Please print only the top portion of the entries below, ending with the line that contains "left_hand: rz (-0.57", exactly as written.
====================
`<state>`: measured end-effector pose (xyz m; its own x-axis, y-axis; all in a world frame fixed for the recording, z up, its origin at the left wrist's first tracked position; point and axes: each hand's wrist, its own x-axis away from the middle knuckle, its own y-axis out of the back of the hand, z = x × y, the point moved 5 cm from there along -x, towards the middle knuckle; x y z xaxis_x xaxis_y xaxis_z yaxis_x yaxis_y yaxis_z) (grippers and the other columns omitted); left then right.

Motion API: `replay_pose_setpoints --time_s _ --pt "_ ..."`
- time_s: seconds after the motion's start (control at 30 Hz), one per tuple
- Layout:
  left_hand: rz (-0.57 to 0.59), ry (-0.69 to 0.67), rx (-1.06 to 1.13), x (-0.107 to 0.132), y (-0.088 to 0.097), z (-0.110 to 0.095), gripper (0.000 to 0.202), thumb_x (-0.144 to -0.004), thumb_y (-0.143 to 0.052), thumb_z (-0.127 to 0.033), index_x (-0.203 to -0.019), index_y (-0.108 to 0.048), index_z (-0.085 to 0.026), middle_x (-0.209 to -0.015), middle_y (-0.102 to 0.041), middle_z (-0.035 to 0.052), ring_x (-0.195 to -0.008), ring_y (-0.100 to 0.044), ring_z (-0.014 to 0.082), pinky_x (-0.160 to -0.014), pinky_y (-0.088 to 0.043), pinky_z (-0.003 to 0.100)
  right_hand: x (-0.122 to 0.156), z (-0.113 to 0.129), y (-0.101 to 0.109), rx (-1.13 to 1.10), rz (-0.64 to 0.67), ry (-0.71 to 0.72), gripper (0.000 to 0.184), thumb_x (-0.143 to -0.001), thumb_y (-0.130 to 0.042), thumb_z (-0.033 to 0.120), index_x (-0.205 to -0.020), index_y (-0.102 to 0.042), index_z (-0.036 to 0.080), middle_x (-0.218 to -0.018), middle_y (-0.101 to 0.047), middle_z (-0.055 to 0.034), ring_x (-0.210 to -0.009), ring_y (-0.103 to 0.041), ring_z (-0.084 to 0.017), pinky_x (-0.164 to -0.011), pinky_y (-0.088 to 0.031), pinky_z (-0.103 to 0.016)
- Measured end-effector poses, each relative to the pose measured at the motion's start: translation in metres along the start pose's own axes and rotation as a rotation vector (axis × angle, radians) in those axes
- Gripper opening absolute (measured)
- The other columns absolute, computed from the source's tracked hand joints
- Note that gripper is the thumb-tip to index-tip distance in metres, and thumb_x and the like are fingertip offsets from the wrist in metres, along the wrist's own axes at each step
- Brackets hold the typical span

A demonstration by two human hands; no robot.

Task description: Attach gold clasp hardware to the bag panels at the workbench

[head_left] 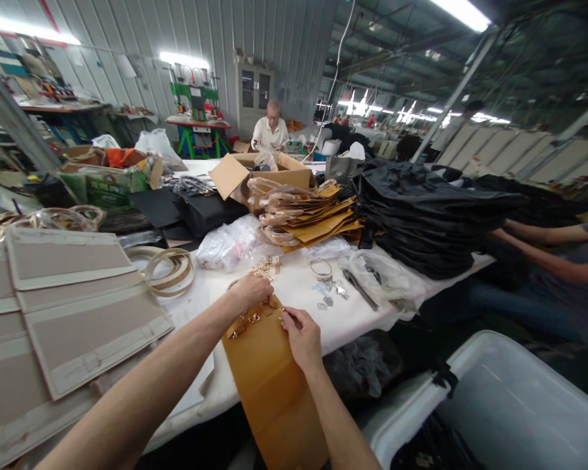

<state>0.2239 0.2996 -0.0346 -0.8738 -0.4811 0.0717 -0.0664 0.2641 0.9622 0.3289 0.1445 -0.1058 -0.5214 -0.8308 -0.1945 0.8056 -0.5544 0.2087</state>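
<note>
A mustard-yellow bag panel (269,378) lies from the table edge toward me, its lower part hanging over the front. Small gold buckles (253,318) sit on straps at its far end. My left hand (252,290) is over that far end, fingers bent together and pointing down beside a small pile of gold metal fittings (270,264); what its fingertips hold is hidden. My right hand (302,336) is at the panel's right corner, thumb and fingers pinched around something small and dark that I cannot make out.
Behind the hands are a stack of mustard pieces with wrapped handles (308,215), an open carton (279,173) and piled black bags (416,209). Beige panels (83,307) lie left. A grey bin (529,405) stands at right; a co-worker's arms (553,248) reach in there.
</note>
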Motion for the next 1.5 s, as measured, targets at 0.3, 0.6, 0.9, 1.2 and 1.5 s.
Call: replay_pose_setpoints --time_s 0.3,0.6,0.9,1.2,1.5 --pt "-0.003 -0.087 0.237 -0.015 0.022 -0.017 0.01 -0.086 -0.071 -0.018 -0.094 -0.073 -0.024 -0.093 -0.073 0.0045 -0.087 -0.068 0.0217 -0.081 -0.048 0.029 0.0 0.0 -0.007 -0.083 0.051 -0.038 0.029 -0.095 -0.066 0.043 -0.11 -0.075 0.02 -0.1 -0.075 -0.0086 -0.078 -0.075 -0.02 -0.073 -0.066 -0.033" --pt "-0.012 0.021 0.623 -0.021 -0.021 -0.043 0.061 -0.105 -0.03 -0.059 -0.087 -0.074 -0.02 -0.09 -0.081 0.0066 -0.077 -0.073 0.0193 -0.071 -0.054 0.027 -0.002 0.014 -0.016 0.14 0.097 0.077 0.025 -0.098 -0.058 0.038 -0.111 -0.077 0.027 -0.101 -0.079 -0.0056 -0.087 -0.075 -0.023 -0.083 -0.061 -0.036" --pt "-0.385 0.254 0.438 0.01 0.004 -0.027 0.023 -0.096 -0.048 -0.021 -0.109 -0.067 -0.016 -0.115 -0.07 0.0141 -0.106 -0.066 0.0247 -0.097 -0.052 0.039 -0.027 -0.002 -0.02 0.034 0.017 -0.134 0.035 -0.09 -0.061 0.049 -0.105 -0.076 0.02 -0.074 -0.076 -0.0038 -0.062 -0.069 -0.021 -0.058 -0.055 -0.03" --pt "-0.136 0.446 0.133 0.058 -0.006 -0.015 0.028 -0.092 -0.066 -0.035 -0.096 -0.071 -0.008 -0.099 -0.073 0.0269 -0.097 -0.072 0.0407 -0.085 -0.055 0.047 -0.032 -0.013 -0.02 -0.055 0.038 -0.172 0.039 -0.087 -0.067 0.05 -0.105 -0.077 0.017 -0.08 -0.077 -0.0053 -0.061 -0.068 -0.018 -0.057 -0.055 -0.028" --pt "-0.085 0.681 0.243 0.041 -0.018 -0.005 0.055 -0.091 -0.061 -0.057 -0.107 -0.072 -0.005 -0.108 -0.075 0.03 -0.107 -0.073 0.0426 -0.09 -0.054 0.044 -0.028 -0.006 -0.016 0.097 -0.004 0.018 0.037 -0.094 -0.062 0.049 -0.106 -0.077 0.017 -0.086 -0.076 -0.0073 -0.069 -0.068 -0.019 -0.067 -0.057 -0.031"
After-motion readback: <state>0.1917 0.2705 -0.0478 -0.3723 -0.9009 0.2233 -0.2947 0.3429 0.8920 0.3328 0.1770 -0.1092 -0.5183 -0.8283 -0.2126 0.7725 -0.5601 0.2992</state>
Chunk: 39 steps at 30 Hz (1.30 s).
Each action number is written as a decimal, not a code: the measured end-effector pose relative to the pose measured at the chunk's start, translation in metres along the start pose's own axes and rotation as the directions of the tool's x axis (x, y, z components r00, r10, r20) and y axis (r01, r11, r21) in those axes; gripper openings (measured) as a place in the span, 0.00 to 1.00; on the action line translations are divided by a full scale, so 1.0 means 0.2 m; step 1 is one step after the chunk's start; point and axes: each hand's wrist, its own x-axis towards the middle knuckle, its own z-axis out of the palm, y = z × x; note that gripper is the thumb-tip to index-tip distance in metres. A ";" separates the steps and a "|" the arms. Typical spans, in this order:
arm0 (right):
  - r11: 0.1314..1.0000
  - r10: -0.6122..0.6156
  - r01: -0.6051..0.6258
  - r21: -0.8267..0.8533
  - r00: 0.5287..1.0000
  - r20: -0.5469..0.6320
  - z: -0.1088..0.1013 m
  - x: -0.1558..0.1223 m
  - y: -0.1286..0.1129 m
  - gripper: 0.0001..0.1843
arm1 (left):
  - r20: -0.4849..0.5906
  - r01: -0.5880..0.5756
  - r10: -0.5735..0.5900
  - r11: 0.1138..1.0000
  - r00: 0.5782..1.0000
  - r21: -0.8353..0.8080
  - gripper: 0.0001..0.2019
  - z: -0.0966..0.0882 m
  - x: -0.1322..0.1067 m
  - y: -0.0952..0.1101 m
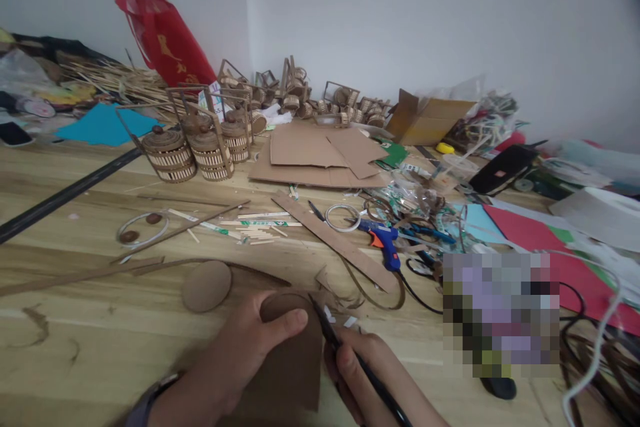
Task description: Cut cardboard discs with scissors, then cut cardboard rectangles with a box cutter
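My left hand (245, 353) holds a brown cardboard piece (295, 360) with a rounded top, thumb pressed on its upper edge. My right hand (370, 380) grips black scissors (333, 337) whose blades meet the cardboard's right edge near the rounded top. A cut cardboard disc (206, 285) lies on the wooden table (100, 347) just left of the piece. Small cardboard offcuts (340, 317) lie right beside the blades.
A blue glue gun (384, 242), a long cardboard strip (335, 240), a tape ring (341, 217) and sticks (257, 223) lie mid-table. Woven cardboard baskets (200, 143), flat cardboard sheets (315, 153), a red bag (163, 37) and coloured paper (545, 247) crowd the back and right.
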 end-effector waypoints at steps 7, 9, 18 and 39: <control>0.995 -0.089 0.086 -0.057 0.995 -0.046 0.01 0.01 0.05 0.37 | 0.016 -0.006 0.006 0.999 1.000 0.038 0.23 0.00 0.00 0.01; 0.997 -0.064 0.063 -0.050 0.997 -0.038 0.01 0.01 0.04 0.37 | 0.028 -0.016 0.015 0.999 0.999 0.035 0.23 0.00 0.00 0.01; 0.998 -0.041 0.038 -0.045 0.998 -0.054 0.00 0.00 0.01 0.36 | 0.004 0.030 -0.030 1.000 1.000 0.004 0.27 -0.01 0.00 -0.01; 0.993 0.020 -0.031 0.113 0.995 0.099 -0.04 -0.01 -0.01 0.43 | 0.129 -0.050 0.038 0.994 0.991 0.092 0.25 -0.01 0.02 -0.01</control>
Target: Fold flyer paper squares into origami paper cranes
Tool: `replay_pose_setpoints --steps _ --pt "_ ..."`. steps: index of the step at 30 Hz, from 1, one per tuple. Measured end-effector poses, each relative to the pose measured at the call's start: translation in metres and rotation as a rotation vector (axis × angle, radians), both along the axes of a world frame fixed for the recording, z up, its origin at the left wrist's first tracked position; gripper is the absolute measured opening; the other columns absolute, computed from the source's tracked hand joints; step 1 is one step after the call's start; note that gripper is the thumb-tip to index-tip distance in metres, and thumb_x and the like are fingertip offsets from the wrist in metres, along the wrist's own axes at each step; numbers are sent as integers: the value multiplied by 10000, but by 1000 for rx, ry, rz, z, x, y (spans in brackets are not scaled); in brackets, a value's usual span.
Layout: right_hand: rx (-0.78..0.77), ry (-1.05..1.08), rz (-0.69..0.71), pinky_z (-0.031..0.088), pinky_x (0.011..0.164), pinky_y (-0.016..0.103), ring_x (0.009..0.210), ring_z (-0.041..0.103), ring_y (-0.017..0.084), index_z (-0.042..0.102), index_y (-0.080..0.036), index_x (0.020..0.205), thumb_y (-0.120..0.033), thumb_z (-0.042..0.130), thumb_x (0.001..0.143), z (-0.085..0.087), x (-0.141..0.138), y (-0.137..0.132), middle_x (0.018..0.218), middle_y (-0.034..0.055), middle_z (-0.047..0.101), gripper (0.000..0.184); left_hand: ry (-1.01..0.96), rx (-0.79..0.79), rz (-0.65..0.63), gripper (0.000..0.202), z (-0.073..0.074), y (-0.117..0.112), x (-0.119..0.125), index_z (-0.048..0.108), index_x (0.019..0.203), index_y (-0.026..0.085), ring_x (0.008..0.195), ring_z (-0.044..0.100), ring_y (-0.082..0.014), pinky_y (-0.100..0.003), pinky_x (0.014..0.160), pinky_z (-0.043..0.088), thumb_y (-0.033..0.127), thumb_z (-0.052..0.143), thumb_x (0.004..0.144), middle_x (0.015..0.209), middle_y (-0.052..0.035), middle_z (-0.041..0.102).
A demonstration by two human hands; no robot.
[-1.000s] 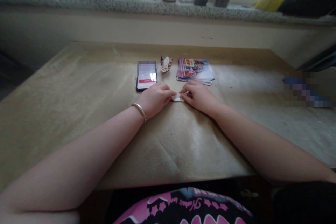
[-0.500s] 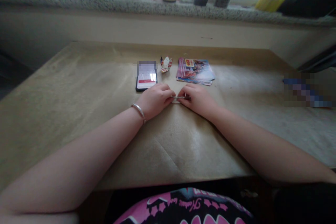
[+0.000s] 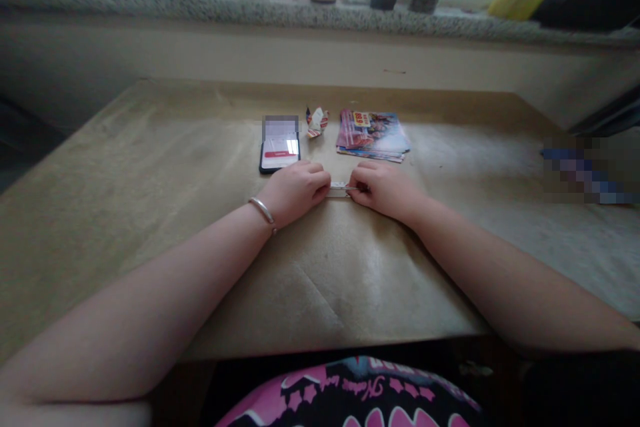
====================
● ANSWER:
`<state>`: measured end-effector pose (xyz m; its own x-axis, y-axis; all in a world frame fixed for the recording, z up, its origin at the left wrist's first tracked position; point and axes: each hand's wrist, its own x-axis away from the middle knuckle, its own y-axis out of the back of the hand, z = x × y, the point moved 5 cm from there along -x, towards the middle knuckle; x y z xaxis_x xaxis_y xaxis_z yaxis_x yaxis_y yaxis_z) (grippers and the other columns omitted); left then right.

Motion API: `replay_pose_setpoints --time_s _ --pt "_ ..."`
- time_s: seconds after the motion's start (control at 30 Hz), one per tuple
- Layout:
  left_hand: rz (-0.57 to 0.59), ry (-0.69 to 0.67), rx (-1.06 to 1.13), x (-0.107 to 0.132), y (-0.088 to 0.097), z (-0.110 to 0.095), gripper (0.000 to 0.202), thumb_x (-0.144 to -0.004), thumb_y (-0.143 to 0.052), thumb_z (-0.127 to 0.033), index_x (-0.203 to -0.019), index_y (-0.108 to 0.048), index_z (-0.085 to 0.026), middle_x (-0.209 to -0.015), middle_y (-0.102 to 0.041), middle_z (-0.035 to 0.052), ring_x (-0.195 to -0.008), ring_y (-0.100 to 0.044), ring_z (-0.014 to 0.082), pinky_x (-0.160 to -0.014), pinky_y (-0.088 to 0.043), pinky_z (-0.003 to 0.100)

This exercise is complete.